Commenting on the rewards of creating this piece, Warren asserts, "It has been extraordinary; I loved doing it all. I think it is the essence of who I am as a mover. I came to a place in revealing a little bit more of myself as I learned who I was." And, what about the difficulties? She answers, "As soon as I wanted to do something I knew, I'd go back to Sister Wendy Beckett's quotes: 'All great art is a visual form of prayer. Real art makes demands. Art will never let you be supine.' I can't tell you how many times I reread those quotes. So, I'd make myself again try and figure out a new way to move for me and a new way for Kathy."

Warren hopes that her dedication to challenging herself artistically will set an example for dancers as future choreographers. She says, "I think part of my job as a choreographer is to create something new, to think about what dancers do know and try to give them something they don't know. I have to give that much to them. That is what happened in Fugue State. Kathy also wanted to go to that place and wanted to be better and different than she had been since the last time she performed."

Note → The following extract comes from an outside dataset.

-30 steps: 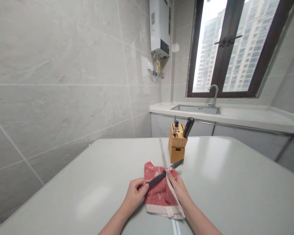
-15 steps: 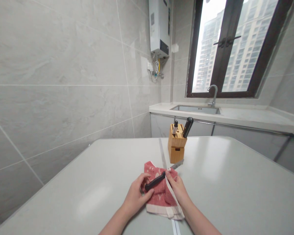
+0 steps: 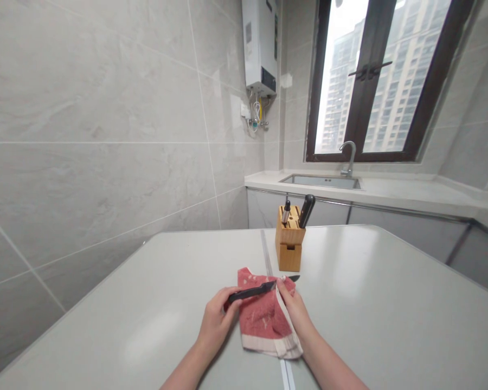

Both choreographer and dancer went to that better place. The choreographer creates the movement, but the dancer brings it to life. Kathy Dunn Hamrick does an amazing job of accomplishing the creation of dance illusion which not only exists for her but also for the audience. Her mastery of the bombastic, off-balance, idiosyncratic eruptions which are sliced with dramatic, almost regal stillness is a testament to the multiple talents of this dancer.

Striving to create from the present moment not encumbered by the past nor the future, Kate Warren courageously and diligently found the freedom to express her own voice. A composition of kinesthetic energy which is developed into a continuous interweaving of movement, stillness, and passionate gestures reflects Kate Warren's artistic tapestry. Fugue State is a metaphor for Warren's hard work as a gifted choreographer. By seeing through Warren's Crystal Eyes, she expands the viewer's capacity of peering through the artist's glasses.

Warren achieved the difficult task of interpreting travels of the mind through travels of movement. Fugue State conjures its own play of virtual powers, the power of kinesthetic energy and the power of a kinesthetic center to which we keep coming back. Don't we all aspire to return to our center, to that better place when life's vignettes become too much for us?